-- REQUIREMENT --
Where in the data does the word "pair" appear? Find those lines and copy them.

-- DATA TO PROCESS --
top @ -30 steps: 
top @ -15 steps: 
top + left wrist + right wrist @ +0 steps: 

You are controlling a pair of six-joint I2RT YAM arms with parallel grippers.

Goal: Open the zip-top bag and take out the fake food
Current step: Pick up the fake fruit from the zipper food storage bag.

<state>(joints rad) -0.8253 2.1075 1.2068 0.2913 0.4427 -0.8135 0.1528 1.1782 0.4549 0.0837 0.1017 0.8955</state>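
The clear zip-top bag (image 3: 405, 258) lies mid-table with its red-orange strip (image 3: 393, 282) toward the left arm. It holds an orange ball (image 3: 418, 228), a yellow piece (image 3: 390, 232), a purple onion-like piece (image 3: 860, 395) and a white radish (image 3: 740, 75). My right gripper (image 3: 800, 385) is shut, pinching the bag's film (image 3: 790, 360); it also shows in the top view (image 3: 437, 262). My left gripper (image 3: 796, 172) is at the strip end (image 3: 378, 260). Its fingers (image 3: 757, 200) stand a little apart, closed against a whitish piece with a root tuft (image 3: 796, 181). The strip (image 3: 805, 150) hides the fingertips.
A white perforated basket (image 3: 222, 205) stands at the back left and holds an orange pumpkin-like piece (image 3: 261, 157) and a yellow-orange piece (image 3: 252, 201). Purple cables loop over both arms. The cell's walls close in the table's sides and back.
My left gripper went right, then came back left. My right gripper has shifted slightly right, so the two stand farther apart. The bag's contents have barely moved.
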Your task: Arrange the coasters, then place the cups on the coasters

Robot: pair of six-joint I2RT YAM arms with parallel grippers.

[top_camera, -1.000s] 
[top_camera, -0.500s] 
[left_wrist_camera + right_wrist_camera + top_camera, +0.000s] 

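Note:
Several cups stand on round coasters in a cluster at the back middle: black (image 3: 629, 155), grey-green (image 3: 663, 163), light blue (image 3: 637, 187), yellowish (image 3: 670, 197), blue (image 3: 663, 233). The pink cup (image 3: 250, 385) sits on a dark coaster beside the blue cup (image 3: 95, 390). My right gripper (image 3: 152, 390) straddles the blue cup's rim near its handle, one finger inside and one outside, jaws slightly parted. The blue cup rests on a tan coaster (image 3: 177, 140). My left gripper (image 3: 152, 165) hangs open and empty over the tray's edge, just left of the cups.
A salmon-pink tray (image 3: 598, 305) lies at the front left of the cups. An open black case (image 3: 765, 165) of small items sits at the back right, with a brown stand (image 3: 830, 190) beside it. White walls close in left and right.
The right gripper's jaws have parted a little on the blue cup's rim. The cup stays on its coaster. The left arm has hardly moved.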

-- PROBLEM SOLUTION --
You are controlling a pair of six-joint I2RT YAM arms with parallel grippers.
Robot: pair of six-joint I2RT YAM arms with parallel grippers.

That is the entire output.